▶ [Exercise directions]: Reproduce the entries word for word, and omit any picture you find in them.

═════ Dataset records

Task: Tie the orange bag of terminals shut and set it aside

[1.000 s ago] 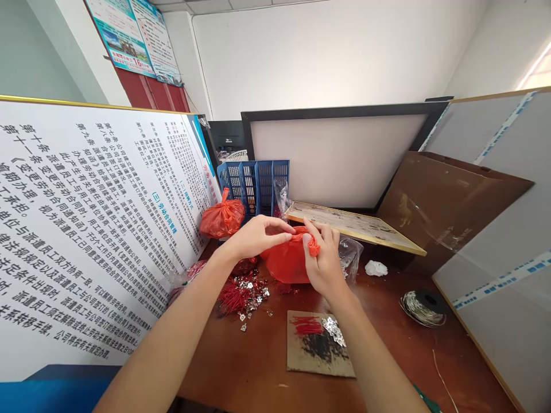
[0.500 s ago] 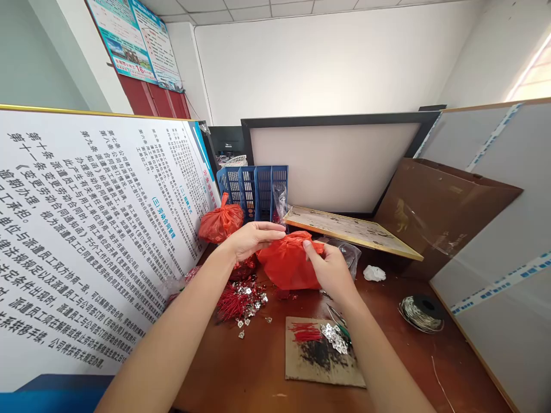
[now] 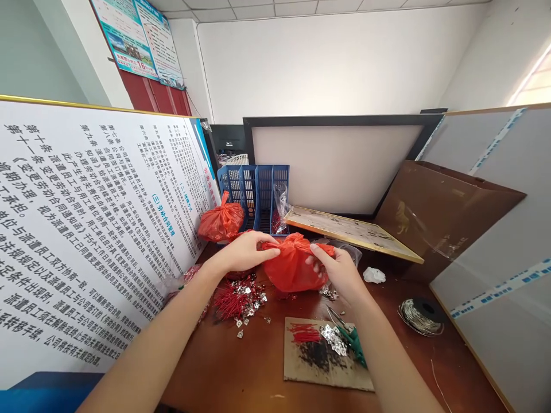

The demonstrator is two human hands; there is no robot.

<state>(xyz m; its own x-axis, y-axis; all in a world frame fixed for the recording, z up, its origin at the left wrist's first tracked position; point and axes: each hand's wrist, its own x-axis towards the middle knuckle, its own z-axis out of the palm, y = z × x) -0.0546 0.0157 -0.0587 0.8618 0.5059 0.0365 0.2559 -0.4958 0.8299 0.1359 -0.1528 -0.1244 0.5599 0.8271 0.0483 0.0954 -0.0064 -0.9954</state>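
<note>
A red plastic bag (image 3: 294, 272) with a gathered, knotted top is between my hands, just above the brown table. At its left side, my left hand (image 3: 253, 250) pinches part of the bag's top between thumb and fingers. My right hand (image 3: 333, 267) grips the other side of the top, thumb uppermost. Below and to the left lies a heap of red wires with silver metal tabs (image 3: 241, 297). In front of the bag, a cardboard piece (image 3: 297, 370) carries short red wires (image 3: 305, 332), silver tabs (image 3: 333, 339) and green-handled pliers (image 3: 355, 344), partly covered by my right forearm.
Another tied red bag (image 3: 221, 222) sits at the left, beside a blue file rack (image 3: 249, 192). A gold-framed panel (image 3: 353, 229) leans at the back. On the right are crumpled white tissue (image 3: 374, 275), a wire spool (image 3: 422, 316) and a brown paper bag (image 3: 447, 212).
My hands have drawn the bag's top apart sideways, and it now looks tighter and more bunched. My left hand has lowered slightly. More of the green pliers shows beside my right forearm.
</note>
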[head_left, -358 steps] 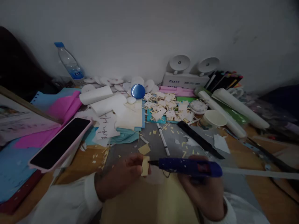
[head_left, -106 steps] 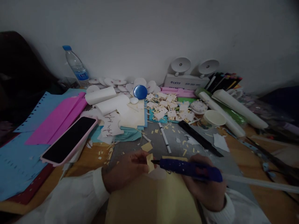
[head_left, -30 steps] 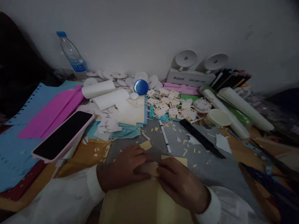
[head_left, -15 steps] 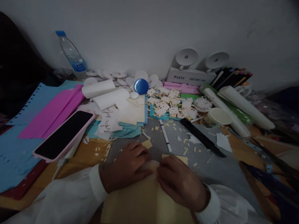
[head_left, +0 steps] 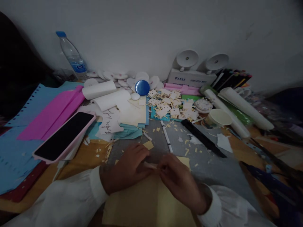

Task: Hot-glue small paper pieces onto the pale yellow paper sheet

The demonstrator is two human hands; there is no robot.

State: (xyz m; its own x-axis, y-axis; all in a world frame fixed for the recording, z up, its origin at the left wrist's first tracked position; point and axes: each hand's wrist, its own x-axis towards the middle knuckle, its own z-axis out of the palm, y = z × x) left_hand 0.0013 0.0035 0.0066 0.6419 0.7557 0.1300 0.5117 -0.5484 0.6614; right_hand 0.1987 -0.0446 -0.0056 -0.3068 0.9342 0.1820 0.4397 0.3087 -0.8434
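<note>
My left hand is closed, its thumb and fingers around one end of a small pale paper piece. At the other end of it, my right hand pinches with curled fingers; its fingertips are partly hidden. Both hands are just above a large pale yellow sheet at the near edge. Behind the left fingers lies a small yellow paper scrap, and a yellow square sits behind the right hand. A white pen lies on the grey mat beyond them.
Beyond are many small square paper figures, a paper cup and a black bar-shaped object. On the left lie a phone and pink paper. A water bottle leans by the wall.
The pale piece between my hands has tilted and now shows as a thin strip. My right fingers have curled and turned inward, while the left hand has moved only slightly.
</note>
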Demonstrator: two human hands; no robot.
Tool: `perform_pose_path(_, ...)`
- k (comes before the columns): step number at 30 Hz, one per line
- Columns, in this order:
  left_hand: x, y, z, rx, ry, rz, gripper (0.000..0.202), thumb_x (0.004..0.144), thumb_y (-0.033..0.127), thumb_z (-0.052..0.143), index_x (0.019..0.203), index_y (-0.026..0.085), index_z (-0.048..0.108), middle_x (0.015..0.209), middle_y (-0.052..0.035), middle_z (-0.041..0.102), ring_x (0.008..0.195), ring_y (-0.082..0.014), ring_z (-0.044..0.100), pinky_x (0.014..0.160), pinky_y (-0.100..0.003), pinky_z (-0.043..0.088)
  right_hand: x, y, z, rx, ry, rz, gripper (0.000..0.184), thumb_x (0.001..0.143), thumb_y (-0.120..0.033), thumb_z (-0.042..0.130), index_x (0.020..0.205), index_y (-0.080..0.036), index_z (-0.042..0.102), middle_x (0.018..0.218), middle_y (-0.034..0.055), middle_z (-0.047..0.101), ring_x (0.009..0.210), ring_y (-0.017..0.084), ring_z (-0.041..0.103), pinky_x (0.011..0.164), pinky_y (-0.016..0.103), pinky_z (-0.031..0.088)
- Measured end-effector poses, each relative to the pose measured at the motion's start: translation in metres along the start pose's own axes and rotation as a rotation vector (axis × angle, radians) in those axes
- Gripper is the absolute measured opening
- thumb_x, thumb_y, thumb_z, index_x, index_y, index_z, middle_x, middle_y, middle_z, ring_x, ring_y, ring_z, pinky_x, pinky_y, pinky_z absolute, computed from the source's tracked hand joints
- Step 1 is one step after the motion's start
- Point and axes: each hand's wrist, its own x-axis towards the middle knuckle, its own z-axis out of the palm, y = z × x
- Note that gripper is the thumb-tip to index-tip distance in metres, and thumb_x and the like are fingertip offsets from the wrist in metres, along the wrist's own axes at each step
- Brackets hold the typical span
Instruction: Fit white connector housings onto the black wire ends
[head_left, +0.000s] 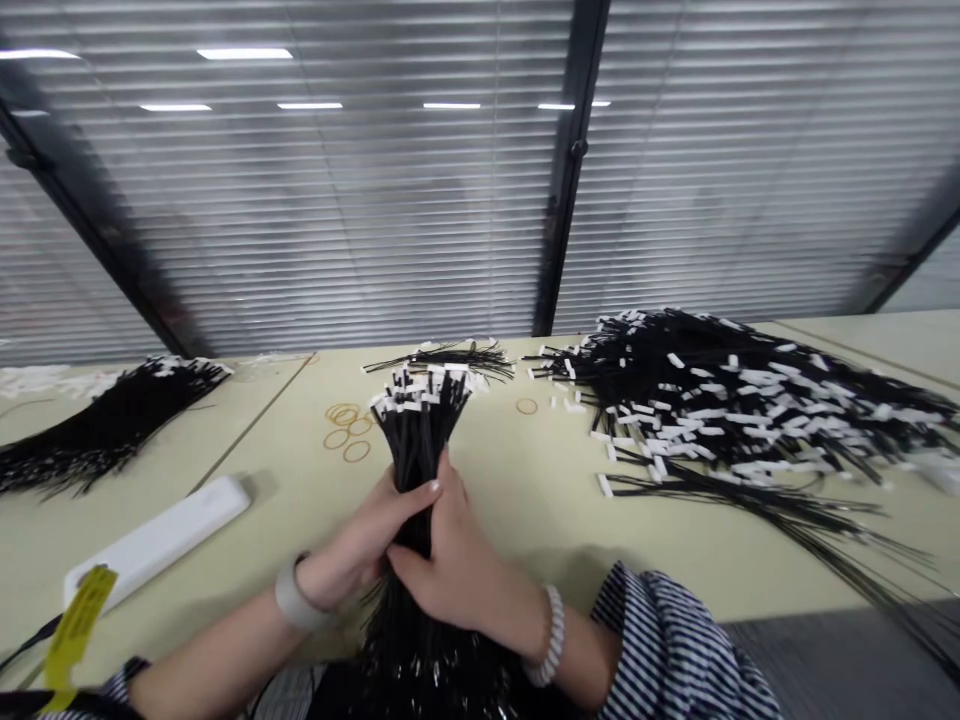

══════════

▶ [Response below]:
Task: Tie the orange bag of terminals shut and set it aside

[1.000 s ago] 
[0.500 s ago] 
[now] 

The demonstrator is two human hands; there is no robot.

<state>(xyz m; its own x-axis, y-axis; all in a world frame fixed for the recording, z up, its origin at the left wrist's first tracked position; point and axes: each hand's wrist, its own x-axis towards the middle knuckle, its own z-axis out of the palm, y = z × x) -0.0546 0.0157 -0.0587 0.8618 0.5059 0.0365 0.2559 -0.4958 0.8299 0.1359 -0.1528 -0.1244 0.5599 0.8271 0.0483 0.0954 -0.0064 -0.9954</state>
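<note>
A red plastic bag (image 3: 294, 272) with a gathered, knotted top is between my hands, just above the brown table. At its left side, my left hand (image 3: 253, 250) pinches part of the bag's top between thumb and fingers. My right hand (image 3: 333, 267) grips the other side of the top, thumb uppermost. Below and to the left lies a heap of red wires with silver metal tabs (image 3: 241, 297). In front of the bag, a cardboard piece (image 3: 297, 370) carries short red wires (image 3: 305, 332), silver tabs (image 3: 333, 339) and green-handled pliers (image 3: 355, 344), partly covered by my right forearm.
Another tied red bag (image 3: 221, 222) sits at the left, beside a blue file rack (image 3: 249, 192). A gold-framed panel (image 3: 353, 229) leans at the back. On the right are crumpled white tissue (image 3: 374, 275), a wire spool (image 3: 422, 316) and a brown paper bag (image 3: 447, 212).
My hands have drawn the bag's top apart sideways, and it now looks tighter and more bunched. My left hand has lowered slightly. More of the green pliers shows beside my right forearm.
</note>
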[head_left, -358 steps] 
[head_left, -106 steps] 
[head_left, -30 steps] 
[head_left, -15 steps] 
[head_left, +0 steps] 

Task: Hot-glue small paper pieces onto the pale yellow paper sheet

The demonstrator is two human hands; there is no robot.

State: (xyz m; its own x-axis, y-axis; all in a world frame fixed for the recording, z up, its origin at the left wrist's first tracked position; point and axes: each hand's wrist, its own x-axis towards the middle knuckle, its own z-axis out of the palm, y = z × x) left_hand 0.0013 0.0035 0.0066 0.6419 0.7557 0.1300 0.5117 -0.5484 0.6614; right_hand 0.1987 -0.0446 -0.0056 -0.3068 0.9342 0.1820 0.4397 0.3087 -0.8434
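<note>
My left hand is closed, its thumb and fingers around one end of a small pale paper piece. At the other end of it, my right hand pinches with curled fingers; its fingertips are partly hidden. Both hands are just above a large pale yellow sheet at the near edge. Behind the left fingers lies a small yellow paper scrap, and a yellow square sits behind the right hand. A white pen lies on the grey mat beyond them.
Beyond are many small square paper figures, a paper cup and a black bar-shaped object. On the left lie a phone and pink paper. A water bottle leans by the wall.
The pale piece between my hands has tilted and now shows as a thin strip. My right fingers have curled and turned inward, while the left hand has moved only slightly.
</note>
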Demonstrator: two human hands; no robot.
Tool: `perform_pose_path(_, ...)`
- k (comes before the columns): step number at 30 Hz, one per line
- Columns, in this order:
  left_hand: x, y, z, rx, ry, rz, gripper (0.000..0.202), thumb_x (0.004..0.144), thumb_y (-0.033..0.127), thumb_z (-0.052..0.143), index_x (0.019..0.203), index_y (-0.026..0.085), index_z (-0.048..0.108), middle_x (0.015..0.209), middle_y (-0.052..0.035), middle_z (-0.041..0.102), ring_x (0.008..0.195), ring_y (-0.082..0.014), ring_z (-0.044..0.100), pinky_x (0.014..0.160), pinky_y (-0.100..0.003), pinky_z (-0.043..0.088)
  right_hand: x, y, z, rx, ry, rz, gripper (0.000..0.184), thumb_x (0.001..0.143), thumb_y (-0.120..0.033), thumb_z (-0.042..0.130), index_x (0.020..0.205), index_y (-0.080..0.036), index_z (-0.042..0.102), middle_x (0.018..0.218), middle_y (-0.034..0.055), middle_z (-0.047..0.101), ring_x (0.009..0.210), ring_y (-0.017..0.084), ring_z (-0.041..0.103), pinky_x (0.011..0.164), pinky_y (-0.016..0.103), pinky_z (-0.031..0.088)
- Measured end-effector poses, each relative to the pose measured at the motion's start: translation in metres along the start pose's own axes and rotation as a rotation vector (axis × angle, radians) in those axes
- Gripper is the absolute measured opening
- thumb_x, thumb_y, thumb_z, index_x, index_y, index_z, middle_x, middle_y, middle_z, ring_x, ring_y, ring_z, pinky_x, pinky_y, pinky_z absolute, computed from the source's tracked hand joints
- Step 1 is one step after the motion's start
- Point and axes: each hand's wrist, its own x-axis towards the middle knuckle, its own z-axis out of the palm, y = z × x
- Note that gripper is the thumb-tip to index-tip distance in metres, and thumb_x and the like are fingertip offsets from the wrist in metres, along the wrist's own axes at each step
- Brackets hold the typical span
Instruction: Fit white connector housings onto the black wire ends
[head_left, +0.000s] 

Now the exercise is finished.